Judd Apatow n’a jamais caché son admiration pour Harold Ramis. Lui confier le rôle du père dans En cloque, mode d’emploi tenait d’ailleurs d’avantage de l’aveu que du clin d’œil ; une manière pour lui de faire allégeance à une certaine tradition de la comédie américaine. Le pas suivant, c’est cet An 1. Une tentative de ressusciter son cinéaste fétiche, de relancer sa carrière artistiquement et commercialement à bout de souffle. Le prétexte ? Une comédie (pré)historique emmenée par un Jack Black en mode pétomane. Un sujet vendeur, une star bankable, 60 millions de budget : comme un bon fils prodigue qui entretiendrait son vieux, Apatow veut remettre Ramis dans le circuit. Alors il le produit, le cautionne et lui adjoint jusqu’à son bestiaire perso (Michael Cera, Paul Rudd, Christopher Mintz-Plass…). Le genre de greffe qui vous donne l’espoir d’une miraculeuse sortie de coma. Bilan ? Aucun rejet à signaler, mais papy est toujours cataleptique.

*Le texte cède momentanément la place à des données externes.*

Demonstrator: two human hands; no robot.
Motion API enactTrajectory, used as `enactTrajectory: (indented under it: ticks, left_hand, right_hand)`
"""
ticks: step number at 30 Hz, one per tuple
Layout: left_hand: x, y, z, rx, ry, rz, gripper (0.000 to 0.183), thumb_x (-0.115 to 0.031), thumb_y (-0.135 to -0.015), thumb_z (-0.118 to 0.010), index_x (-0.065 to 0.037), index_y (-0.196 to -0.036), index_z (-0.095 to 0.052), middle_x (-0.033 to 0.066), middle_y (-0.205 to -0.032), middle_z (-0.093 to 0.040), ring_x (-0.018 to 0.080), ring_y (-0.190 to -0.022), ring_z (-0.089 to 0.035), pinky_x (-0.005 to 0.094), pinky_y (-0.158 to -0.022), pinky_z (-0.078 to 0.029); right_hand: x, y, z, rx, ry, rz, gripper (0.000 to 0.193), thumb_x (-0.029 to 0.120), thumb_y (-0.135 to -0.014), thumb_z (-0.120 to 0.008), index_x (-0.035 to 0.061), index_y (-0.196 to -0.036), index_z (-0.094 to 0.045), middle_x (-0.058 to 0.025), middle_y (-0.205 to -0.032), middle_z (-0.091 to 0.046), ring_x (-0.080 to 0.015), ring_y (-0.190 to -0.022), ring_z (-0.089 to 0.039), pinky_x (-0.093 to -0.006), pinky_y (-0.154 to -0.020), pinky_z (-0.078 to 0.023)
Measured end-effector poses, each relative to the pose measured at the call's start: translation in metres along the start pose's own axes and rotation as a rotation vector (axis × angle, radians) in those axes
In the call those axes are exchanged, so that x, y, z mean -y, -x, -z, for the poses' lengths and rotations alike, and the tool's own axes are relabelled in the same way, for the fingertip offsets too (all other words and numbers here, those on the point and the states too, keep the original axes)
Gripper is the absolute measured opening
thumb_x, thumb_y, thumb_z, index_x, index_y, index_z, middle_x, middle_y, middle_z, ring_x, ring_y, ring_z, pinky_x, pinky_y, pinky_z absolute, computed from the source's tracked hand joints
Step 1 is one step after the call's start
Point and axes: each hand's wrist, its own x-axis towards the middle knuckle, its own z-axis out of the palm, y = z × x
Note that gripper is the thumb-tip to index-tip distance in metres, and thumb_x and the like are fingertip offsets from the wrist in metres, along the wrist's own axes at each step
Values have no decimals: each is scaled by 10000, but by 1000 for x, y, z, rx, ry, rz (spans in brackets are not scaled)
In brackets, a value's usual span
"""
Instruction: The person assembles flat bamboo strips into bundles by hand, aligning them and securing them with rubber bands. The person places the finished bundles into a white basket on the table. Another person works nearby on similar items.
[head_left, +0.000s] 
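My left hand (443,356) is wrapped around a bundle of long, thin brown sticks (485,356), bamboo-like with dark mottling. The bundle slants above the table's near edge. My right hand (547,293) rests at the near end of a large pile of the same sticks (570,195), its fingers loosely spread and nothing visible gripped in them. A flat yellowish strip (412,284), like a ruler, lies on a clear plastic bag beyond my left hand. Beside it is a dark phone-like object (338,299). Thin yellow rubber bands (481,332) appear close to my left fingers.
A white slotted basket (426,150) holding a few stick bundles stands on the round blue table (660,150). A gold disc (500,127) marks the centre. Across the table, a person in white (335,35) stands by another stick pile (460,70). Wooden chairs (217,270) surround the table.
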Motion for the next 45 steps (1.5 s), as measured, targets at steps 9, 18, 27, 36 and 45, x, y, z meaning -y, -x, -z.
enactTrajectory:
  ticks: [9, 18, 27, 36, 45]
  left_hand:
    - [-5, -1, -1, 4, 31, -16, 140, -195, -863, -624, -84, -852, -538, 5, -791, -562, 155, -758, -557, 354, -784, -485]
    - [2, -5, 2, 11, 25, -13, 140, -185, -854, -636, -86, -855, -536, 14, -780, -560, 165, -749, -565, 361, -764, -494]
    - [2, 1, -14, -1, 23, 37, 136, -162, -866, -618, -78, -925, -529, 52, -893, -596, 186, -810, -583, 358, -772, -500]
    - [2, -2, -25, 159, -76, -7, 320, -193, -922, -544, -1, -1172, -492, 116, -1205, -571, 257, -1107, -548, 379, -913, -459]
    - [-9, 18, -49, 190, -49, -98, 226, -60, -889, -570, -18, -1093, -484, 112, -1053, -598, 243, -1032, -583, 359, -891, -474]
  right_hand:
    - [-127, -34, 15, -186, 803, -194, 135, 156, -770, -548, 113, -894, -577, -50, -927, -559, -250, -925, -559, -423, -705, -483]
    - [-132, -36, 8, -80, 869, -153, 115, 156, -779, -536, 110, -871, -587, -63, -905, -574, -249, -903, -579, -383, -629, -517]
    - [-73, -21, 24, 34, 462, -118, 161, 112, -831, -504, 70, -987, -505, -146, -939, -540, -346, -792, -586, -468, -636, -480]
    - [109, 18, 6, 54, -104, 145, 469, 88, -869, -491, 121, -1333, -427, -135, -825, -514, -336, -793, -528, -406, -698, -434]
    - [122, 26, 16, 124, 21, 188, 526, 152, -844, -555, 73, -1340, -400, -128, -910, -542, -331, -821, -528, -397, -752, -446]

On ne dira jamais assez le rôle joué par Harold Ramis dans la redéfinition des enjeux de la comédie américaine au début des années 90. A l’époque, le genre a le ventre mou : John Hughes a déjà donné le meilleur, les Farelly ne sont pas encore là, Blake Edwards n’en finit plus de péricliter… L’heure est, pour faire court, aux comédies romantiques calibrées (Pretty woman) et aux héritiers consanguins de Mel Brooks (Jim Abrahams). Un Jour sans fin sera la cerise sur cette mélasse : une comédie pataphysique qui va reconquérir l’espace-temps, le mettre en tension au point d’en faire la clé de voûte du système (la relation à l’espace-temps est une relation à soi), comme s’il fallait en passer par une proposition théorique radicale pour relancer la machine. Rebooter le film jusqu’à l’amélioration de son héros : jamais plus Ramis n’osera pareil principe directeur, et c’est tout juste s’il tentera, avec Multiplicity, de dupliquer la recette aux corps de son acteur. Si l’on revient – un peu longuement – sur tout ça, c’est pour mieux mesurer l’ampleur des dégâts à l’aune de cet An 1. Ce n’est pas tant le principe régressif du film qui pose problème (revisiter L’Ancien Testament avec un doigt dans le cul, mouais…) que son exécution et, c’est encore plus grave, sa finalité. Si la comédie est d’abord affaire d’ellipses et de hors champ, comment un même cinéaste peut-il passer de l’application radicale de cet axiome (Un Jour sans fin) à sa négation (L’An 1) ? Cas d’école : Jack Black et Michael Cera sont seuls dans une crypte. Pendant que le premier essaie de prier, le second s’attarde sur une statue sévèrement membrée. Retour sur Jack Black à genoux au milieu de la pièce, quand du hors-champ provient un crac ! suivi d’un cri. L’effet comique est assuré, mais ruiné rétroactivement par la littéralité du plan suivant : Michael Cera avec la bite en pierre à la main (sic). Et c’est toute la mise en scène qui fonctionne sur ce mode explicite, unidimensionnel (échelle de plan ? quelle échelle de plan ?), où la matière fécale compte plus que la distance focale.

Reste l’argumentaire initiatique. La justification de ce périple picaresque des forêts du paléolithique jusqu’aux libidineux de Sodome. Mais là encore, la frontalité de chaque plan, l’absence de point de fuite narratif ou esthétique, interdit le moindre mouvement global. Comme Endiablé, L’An 1 se réduit à une litanie de sketchs plus ou moins drôles, un Jack Black show qui s’épuise à force de ne trouver aucun relais (l’acteur n’est jamais aussi pénible que privé de mise en scène). On croit parfois à l’amorce de quelque chose, à la mise en place d’une identité propre située quelque part entre, disons, RRRrrrr !!!, La Vie de Brian et Le Chant des oiseaux. La manière dont Ramis ouvre de soudaines brèches dans son film, se dégage l’horizon d’une scène (lorsque les héros découvrent ce qui se cache derrière la montagne, la séquence de la charrette, le climax final) pourrait dessiner un semblant de vertige existentiel, se faire le prétexte à un dialogue entre les personnages et leur environnement. Mais non : le film se recroqueville aussi sec sur ses enjeux riquiquis (« la religion c’est nul, elle coupe les prépuces et sacrifie des vierges ») et embraye de gags scatos en clins d’oeil à vous claquer la paupière. Un opportunisme qui culminera dans le final, au plus fort de la bataille, avec cette harangue de Jack Black digne des pires moments de Shrek : « Yes, we can ! ». Or, non, vraiment, we can’t.